# Razer Naga Left Click Acting Weird



## Origin Saint

Hello all.

So my friend recently gave me a Razer Naga Molten Core Edition and I've been loving it, but once I got home from college today, it started acting really weird.  I just used it 3 hours ago, but now, the left click is doing what the middle click would typically do, the scroll wheel still scrolls but it's click does nothing and the right click does nothing.  Also, when I look in the Razer Synapse control panel, it has the left click "number 1" greyed out, like it doesn't think there's even a left click button there.  

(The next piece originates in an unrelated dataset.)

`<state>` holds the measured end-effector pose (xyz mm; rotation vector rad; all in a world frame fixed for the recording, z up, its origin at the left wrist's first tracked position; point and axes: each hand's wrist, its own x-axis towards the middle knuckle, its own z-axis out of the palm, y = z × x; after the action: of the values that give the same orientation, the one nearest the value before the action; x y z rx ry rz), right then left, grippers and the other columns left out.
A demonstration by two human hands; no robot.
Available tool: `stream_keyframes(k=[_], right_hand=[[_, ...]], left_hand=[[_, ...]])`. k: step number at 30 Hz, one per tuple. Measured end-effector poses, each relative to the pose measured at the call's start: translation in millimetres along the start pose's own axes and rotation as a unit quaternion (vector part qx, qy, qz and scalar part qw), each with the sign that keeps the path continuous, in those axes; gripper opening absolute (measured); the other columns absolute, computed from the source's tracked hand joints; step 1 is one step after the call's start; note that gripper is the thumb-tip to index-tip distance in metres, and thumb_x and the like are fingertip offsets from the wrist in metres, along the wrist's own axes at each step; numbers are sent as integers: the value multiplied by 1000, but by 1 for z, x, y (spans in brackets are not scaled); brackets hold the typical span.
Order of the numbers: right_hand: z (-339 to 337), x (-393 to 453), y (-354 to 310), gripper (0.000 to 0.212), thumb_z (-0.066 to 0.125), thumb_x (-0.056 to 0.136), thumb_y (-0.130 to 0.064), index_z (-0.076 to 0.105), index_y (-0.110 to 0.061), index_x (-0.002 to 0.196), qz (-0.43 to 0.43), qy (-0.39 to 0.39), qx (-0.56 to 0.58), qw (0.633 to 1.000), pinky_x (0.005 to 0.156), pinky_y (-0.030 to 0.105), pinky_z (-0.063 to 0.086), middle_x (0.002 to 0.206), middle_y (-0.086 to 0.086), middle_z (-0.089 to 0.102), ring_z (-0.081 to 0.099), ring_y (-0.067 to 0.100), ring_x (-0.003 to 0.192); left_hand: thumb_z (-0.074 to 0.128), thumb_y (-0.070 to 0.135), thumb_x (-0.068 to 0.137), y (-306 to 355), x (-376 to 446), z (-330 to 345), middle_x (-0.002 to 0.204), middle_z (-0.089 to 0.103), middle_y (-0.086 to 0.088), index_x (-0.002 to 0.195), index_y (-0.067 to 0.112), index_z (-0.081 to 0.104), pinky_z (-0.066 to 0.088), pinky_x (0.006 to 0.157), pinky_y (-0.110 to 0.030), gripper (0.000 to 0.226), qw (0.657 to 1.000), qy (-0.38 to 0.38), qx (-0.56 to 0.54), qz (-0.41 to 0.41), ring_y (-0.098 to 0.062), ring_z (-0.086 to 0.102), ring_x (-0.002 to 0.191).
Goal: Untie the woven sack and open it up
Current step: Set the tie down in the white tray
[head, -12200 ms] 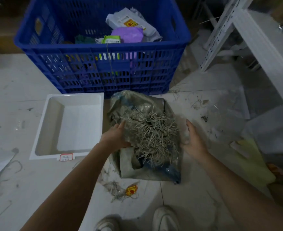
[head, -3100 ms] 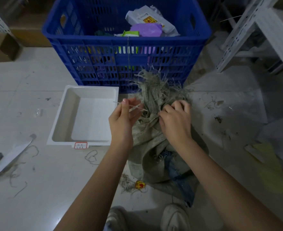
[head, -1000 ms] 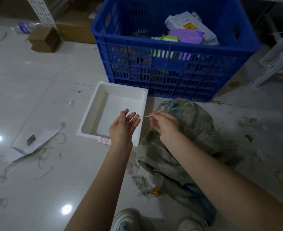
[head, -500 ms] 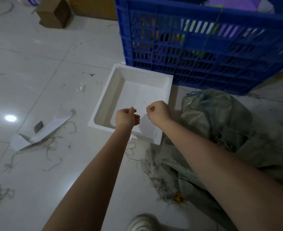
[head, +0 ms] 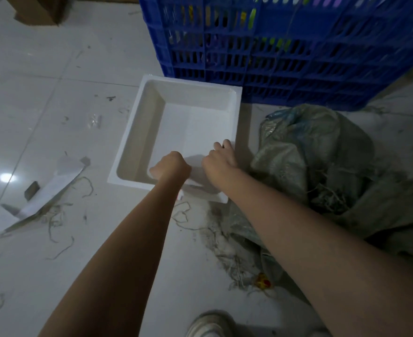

I highly doubt it's the electromechanical trigger going bad, as the last person who owned it didn't have, or use it nearly that much, and as I would imagine it, that would probably cause the mouse to gradually start messing up, not all at once in a 3 hour timespan.  I've tried getting rid of all Razer affiliated software like the drivers, firmware updates, Synapse and the old Naga control panel, and reinstalling and so on, but nothing is bringing it back to full functionality.  Can someone help please?  I would really like to fix this.  Thanks in advance.


----------



## Cromewell

I had a razer keyboard which acted up in similar ways. It refused to recognize certain keys. In my case, unplugging and replugging it fixed it every time. I'd give that a try, if it doesn't work you could try emailing razer support. They usually do a pretty good job helping you out. I ended up RMAing the keyboard I had only to get another faulty one back, so no more razer stuff for me.


----------



## Origin Saint

Well I've tried a enormously extensive amount of tests to figure out what the problem is and still can't fix it, and Razer Support is telling me it's a hardware issue and I could have it sent in for repairs, but the problem is I was given this mouse, so I have no proof of purchase or anything, so I can't really have them do that.  Not sure what to do now.  Any suggestions? lol


----------



## Cromewell

Sorry getting back to this one a bit late. If they are saying send it in, I think that's all you need to do. I don't recall needing proof of purchase when I RMA'd my faulty hardware. You obviously have it, it's not like you can service if you don't send the defective unit in


----------



## Origin Saint

Well they sent me like a list of information I needed to give/verify and one of them was "Proof of Purchase: (Please note a proof of purchase would be a scanned copy of a purchase receipt/invoice or your Razerzone order #)"  Which I most certainly don't have and have no way of getting, as I was given this mouse.  I'd love to send it in and have it fixed, but I get the feeling that isn't going to happen.


----------



## PCunicorn

Just tell them you don't have a proof of purchase, you threw away the box and receipt. They are usually pretty forgiving.


----------



## Origin Saint

Well I e-mailed them back saying that I don't have the proof of purchase at all, or any way to get it, and told them it was a gift, and so therefore I didn't buy it.  We'll see what happens, so far it's been around 24 hours with no response, but that doesn't mean much.  It'd be amazing if they'd still fix it for me.


----------